Gli “organi di vertici dell’azienda italiana”, la Lattonedil spa di Milano, con un “sistema di pagamenti” ideato da presunti intermediari “sono stati in grado di veicolare oltre 22 milioni di euro (cosiddetti ‘ritorni’) nelle casse di otto società ‘fantasma’ messicane”, a loro volta “trasferiti ad altri soggetti, non ancora identificati, che in più occasioni sono stati indicati con l’appellativo ‘lobby’, ‘gruppo V’, ‘open doors’, ma ancora in modo più significativo come ‘i venezuelanì o ‘persone vicine a coloro che governano il Paese'”. Nel provvedimento il giudice ricorda che “Lujambio (uno dei presunti intemediari, ndr) nel corso del suo interrogatorio ha affermato che” il “gruppo V” è composto “da persone vicine al Governo venezuelano e alle gerarchie militari di quel Paese sudamericano”. La società italiana si sarebbe aggiudicata le commesse pubbliche “per affidamento diretto, senza l’indizione di alcun bando di gara” con fornitura “contrattata a prezzi superiori a quelli normalmente praticati dalla società italiana ai clienti nazionali”.
Nel corso del suo interrogatorio, si legge nel decreto, “Sergio Lujambio Irazabal ha spiegato che il nome ‘Gruppo V’ è stato dato da Jordi Rosell, consulente di Jordi Cladellas (sono tutti indagati, ndr) a una lobby la cui funzione ‘era quella di mediare tra politici e militari del Venezuela”. Agli atti ci sono una serie di email del 2014 nelle quali Lujambio, Cladellas informavano i rappresentanti della Lattonedil, Sergio Bettio e Merli, che la “lobby venezuelana” stava esercitando “pressioni”, perché, scrivevano, la “loro unica preoccupazione è incassare, nel modo giusto, e subito”. Lujambio in un’altra mail scrive ancora a Merli: “Quelli vicini a chi lo governa, sono quelli che ci hanno aiutato a rendere possibile questo ordine”. I pagamenti delle presunte mazzette sarebbero passati attraverso due società in particolare, Hollowside e Nqi, con un sistema di false fatture, e sarebbero stati generati così anche “fondi extracontabili, verosimilmente finiti nella disponibilità dei suoi amministratori (della Lattonedil, ndr) e sottratti sia al patrimonio sociale che all’imposizione tributaria”.

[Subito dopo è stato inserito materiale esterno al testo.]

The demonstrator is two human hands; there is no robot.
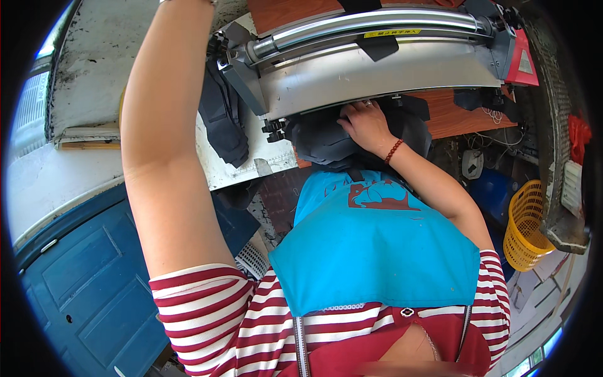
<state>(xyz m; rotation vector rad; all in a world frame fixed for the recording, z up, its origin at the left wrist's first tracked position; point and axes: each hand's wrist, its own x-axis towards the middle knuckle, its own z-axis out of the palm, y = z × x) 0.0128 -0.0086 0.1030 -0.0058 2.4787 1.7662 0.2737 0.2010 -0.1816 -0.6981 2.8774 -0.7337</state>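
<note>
while the left arm (164, 119) extends past the upper edge, so that i cannot tell the left hand's state, the right hand (367, 127) rests on a pile of dark sheets (319, 143) at the front edge of the metal machine (377, 72), fingers bent, and whether they pinch a sheet i cannot tell; 1 more dark stack (223, 125) lies left of the machine on a white table (275, 152)
</note>
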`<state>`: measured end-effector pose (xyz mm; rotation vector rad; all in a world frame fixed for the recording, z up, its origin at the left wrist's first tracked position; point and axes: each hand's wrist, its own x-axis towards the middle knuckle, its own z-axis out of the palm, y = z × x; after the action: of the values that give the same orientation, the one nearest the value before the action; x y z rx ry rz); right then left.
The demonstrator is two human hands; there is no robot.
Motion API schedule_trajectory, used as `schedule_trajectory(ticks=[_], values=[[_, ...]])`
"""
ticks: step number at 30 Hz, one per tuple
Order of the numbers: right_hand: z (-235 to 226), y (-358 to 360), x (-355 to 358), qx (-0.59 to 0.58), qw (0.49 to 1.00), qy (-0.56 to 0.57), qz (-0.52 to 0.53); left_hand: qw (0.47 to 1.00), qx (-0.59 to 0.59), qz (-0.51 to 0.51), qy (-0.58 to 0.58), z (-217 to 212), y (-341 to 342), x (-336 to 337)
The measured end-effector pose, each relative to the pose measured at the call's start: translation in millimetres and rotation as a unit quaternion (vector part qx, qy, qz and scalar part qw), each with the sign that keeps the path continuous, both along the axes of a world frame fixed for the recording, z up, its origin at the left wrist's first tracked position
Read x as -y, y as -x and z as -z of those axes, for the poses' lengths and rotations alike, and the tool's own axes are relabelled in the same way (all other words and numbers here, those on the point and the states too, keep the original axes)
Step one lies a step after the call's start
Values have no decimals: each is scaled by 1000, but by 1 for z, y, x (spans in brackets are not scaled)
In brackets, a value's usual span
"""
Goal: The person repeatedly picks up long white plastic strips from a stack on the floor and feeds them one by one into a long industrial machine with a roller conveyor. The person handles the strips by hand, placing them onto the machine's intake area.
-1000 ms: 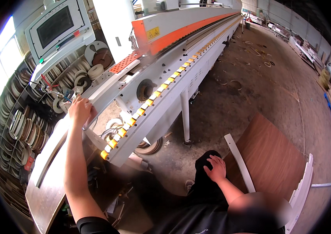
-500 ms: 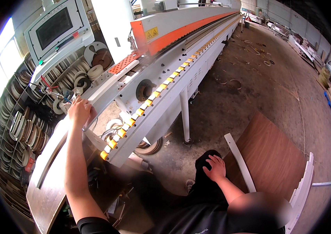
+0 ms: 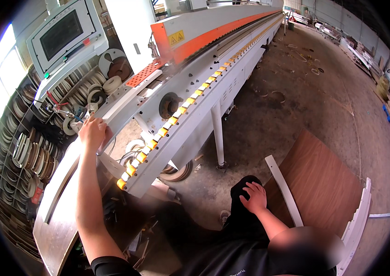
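Observation:
My left hand [image 3: 92, 132] is stretched forward and rests on the white guide rail [image 3: 117, 103] at the near end of a long white and orange edge-banding machine [image 3: 213, 41]. Its fingers curl over the rail's edge beside a wood-faced panel [image 3: 57, 202] lying along the infeed. My right hand [image 3: 253, 197] lies flat, fingers spread, on my dark trouser knee [image 3: 238, 216]. A row of yellow rollers [image 3: 158, 133] runs along the machine's front between the two hands.
A control panel with a dark screen [image 3: 61, 34] hangs at upper left. Racks of edge-band rolls [image 3: 25, 147] fill the left side. Brown wood panels with white edges [image 3: 324, 184] lean at right. The concrete floor [image 3: 305, 96] carries scraps and coiled strips.

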<state>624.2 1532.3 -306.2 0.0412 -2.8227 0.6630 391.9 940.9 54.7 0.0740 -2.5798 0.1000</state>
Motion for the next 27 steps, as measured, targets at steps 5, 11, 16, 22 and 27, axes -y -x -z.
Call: schedule_trajectory(ticks=[5, 11, 16, 22, 27], values=[[1, 3, 1, -8, 1000, 2, -6, 999, -15, 23, 35, 15, 14, 27], [-3, 3, 1, -8, 1000, 0, -12, 999, -9, -5, 37, 9, 9, 7], [-8, 4, 5, 5, 1000, -5, -23, 999, -19, 7, 39, 13, 25, 2], [-9, 7, 9, 12, 1000, 13, -25, 997, -24, 22, 70, 12, 62, -23], [-6, 8, 4, 9, 1000, 7, -13, 997, -28, 27, 67, 18, 75, -33]])
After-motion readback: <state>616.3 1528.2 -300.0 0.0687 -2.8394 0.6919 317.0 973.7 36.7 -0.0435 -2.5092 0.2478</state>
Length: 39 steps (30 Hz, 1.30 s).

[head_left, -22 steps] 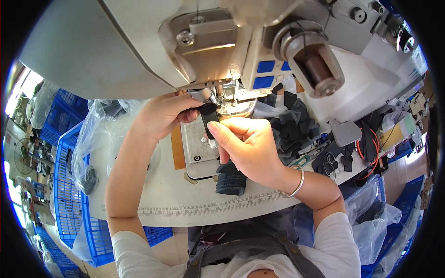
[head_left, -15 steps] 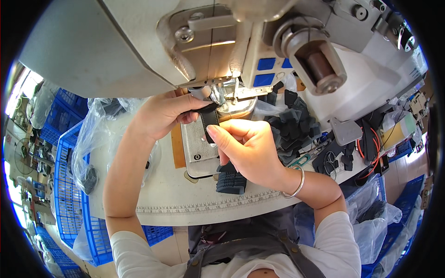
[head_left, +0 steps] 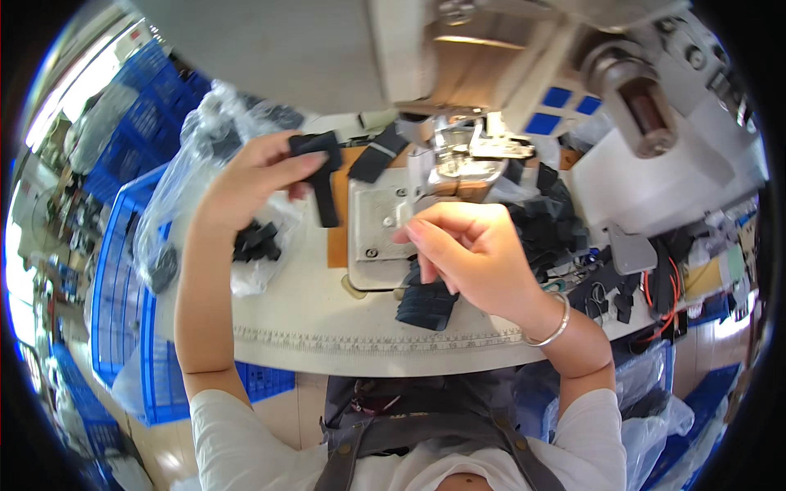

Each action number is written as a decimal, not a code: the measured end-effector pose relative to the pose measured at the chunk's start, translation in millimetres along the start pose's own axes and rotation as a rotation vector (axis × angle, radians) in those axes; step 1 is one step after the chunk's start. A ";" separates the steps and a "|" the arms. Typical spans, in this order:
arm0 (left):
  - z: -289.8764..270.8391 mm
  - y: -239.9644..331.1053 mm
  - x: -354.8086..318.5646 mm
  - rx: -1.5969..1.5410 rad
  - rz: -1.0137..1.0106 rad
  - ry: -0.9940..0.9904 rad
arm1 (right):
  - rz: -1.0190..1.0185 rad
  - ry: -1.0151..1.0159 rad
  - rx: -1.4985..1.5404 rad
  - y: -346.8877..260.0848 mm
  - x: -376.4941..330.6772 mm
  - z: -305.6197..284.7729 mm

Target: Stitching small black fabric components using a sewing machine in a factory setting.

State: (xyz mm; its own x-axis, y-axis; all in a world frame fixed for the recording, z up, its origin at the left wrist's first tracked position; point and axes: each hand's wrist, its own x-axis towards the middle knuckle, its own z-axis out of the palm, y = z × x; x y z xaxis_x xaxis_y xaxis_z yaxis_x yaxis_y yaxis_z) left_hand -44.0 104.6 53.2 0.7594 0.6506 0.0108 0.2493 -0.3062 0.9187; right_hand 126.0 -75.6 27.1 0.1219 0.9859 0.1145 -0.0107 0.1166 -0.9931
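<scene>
I sit at a pale surface (head_left: 327,327) whose near edge, marked like a ruler, curves just in front of my apron. An industrial sewing machine (head_left: 491,74) fills the far side, its grey arm overhanging a metal plate (head_left: 378,237) set into the surface. Blue crates (head_left: 123,278) stand to the left below the edge, and more are stacked far left toward a bright window.

The bare stretch runs along the near edge; to the right a heap of black fabric pieces (head_left: 553,221) and wires crowd the surface. A clear plastic bag (head_left: 254,245) with dark pieces inside lies on the left side.

My left hand (head_left: 246,184) is raised over that bag, wrist bent, thumb and fingers pinched on a black strap piece (head_left: 321,168) that hangs down from the grip, left of the plate. My right hand (head_left: 475,254) hovers over the plate's near right corner, fingers curled in loosely; I cannot tell whether it holds anything. A small stack of black pieces (head_left: 426,304) lies just below it. A bangle (head_left: 553,323) circles my right wrist.
</scene>
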 end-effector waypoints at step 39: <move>128.9 -57.5 -22.2 0.394 0.192 -0.215 | -0.018 0.477 -0.806 69.5 -88.0 -47.4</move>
State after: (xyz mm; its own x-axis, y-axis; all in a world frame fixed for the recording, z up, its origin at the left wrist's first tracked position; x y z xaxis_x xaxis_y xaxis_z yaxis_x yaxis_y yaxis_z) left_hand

Agli atti anche un’intercettazione del 3 luglio del 2018 tra Fabio Merli e un’altra persona che per gli inquirenti proverebbe, assieme a tutti gli altri elementi raccolti, il pagamento delle presunte bustarelle: “Io ero informato dell’ammontare delle tangenti (…) ci sono 21 milioni di costi di provvigioni”, si legge nell’intercettazione. Una vicenda di corruzione internazionale, conclude il gip, che “inizia nel 2013 e prosegue quantomeno sino al 2020”.